Several kinds of medical (nonsurgical) treatment are available to patients with mitral stenosis. Diuretics, reinforced by restrictions on salt in the diet, can control fluid retention and the early stages of heart failure. Atrial fibrillation can be treated either by reducing the excessive ventricular rate or by restoring sinus rhythm. To inhibit clot formation, anticoagulants may be administered to certain patients, particularly those experiencing atrial fibrillation. Modification of physical activities may also be recommended.

Surgical treatment of mitral stenosis includes various approaches.
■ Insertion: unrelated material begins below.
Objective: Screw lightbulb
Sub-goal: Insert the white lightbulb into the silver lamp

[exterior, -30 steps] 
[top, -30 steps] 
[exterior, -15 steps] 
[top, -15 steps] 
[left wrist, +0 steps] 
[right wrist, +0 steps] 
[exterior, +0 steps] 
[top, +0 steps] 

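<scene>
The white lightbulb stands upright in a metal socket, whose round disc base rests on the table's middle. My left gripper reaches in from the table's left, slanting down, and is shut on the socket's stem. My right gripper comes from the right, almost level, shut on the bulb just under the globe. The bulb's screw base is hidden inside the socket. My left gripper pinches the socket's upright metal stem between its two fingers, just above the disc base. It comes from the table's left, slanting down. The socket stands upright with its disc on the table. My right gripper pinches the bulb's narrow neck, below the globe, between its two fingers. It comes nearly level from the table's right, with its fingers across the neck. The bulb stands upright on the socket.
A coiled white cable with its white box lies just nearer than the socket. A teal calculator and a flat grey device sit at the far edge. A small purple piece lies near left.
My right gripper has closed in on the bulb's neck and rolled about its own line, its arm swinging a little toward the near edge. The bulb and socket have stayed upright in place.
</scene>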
In closed mitral valvotomy (without the use of the heart-lung machine)

the surgeon introduces a finger (or sometimes a special instrument) into the left atrium of a beating heart to break the adhesions between the two leaflets. This method, the first used in treating mitral stenosis, was the only one available until pump-oxygenators were developed. Open mitral valvotomy (with the use of the heart-lung machine) permits other techniques for separating the leaflets under direct vision. Mitral valvotomy has the advantage of preserving the natal mitral valve and is particularly successful in younger patients in whom the leaflets have not yet stiffened or calcified. A third alternative is replacement of the natal valve with a prosthetic valve or transplanted biological valve. A recent development, invasive but nonsurgical dilatation of the mitral valve (percutaneous balloon mitral valvuloplasty), has been shown to produce satisfactory results in some patients. The long-term effects of this procedure are not yet known.

The dramatic decrease in the incidence of rheumatic fever since the 1940s has greatly reduced the number of cases of mitral stenosis in the Western countries. Most persons in the United States treated for mitral stenosis are over the age of 50; many return for treatment because of the recurrence of stenosis following mitral valvotomy in the distant past or because of malfunction of prosthetic valves. Younger patients with mitral stenosis are mainly immigrants from less-developed countries.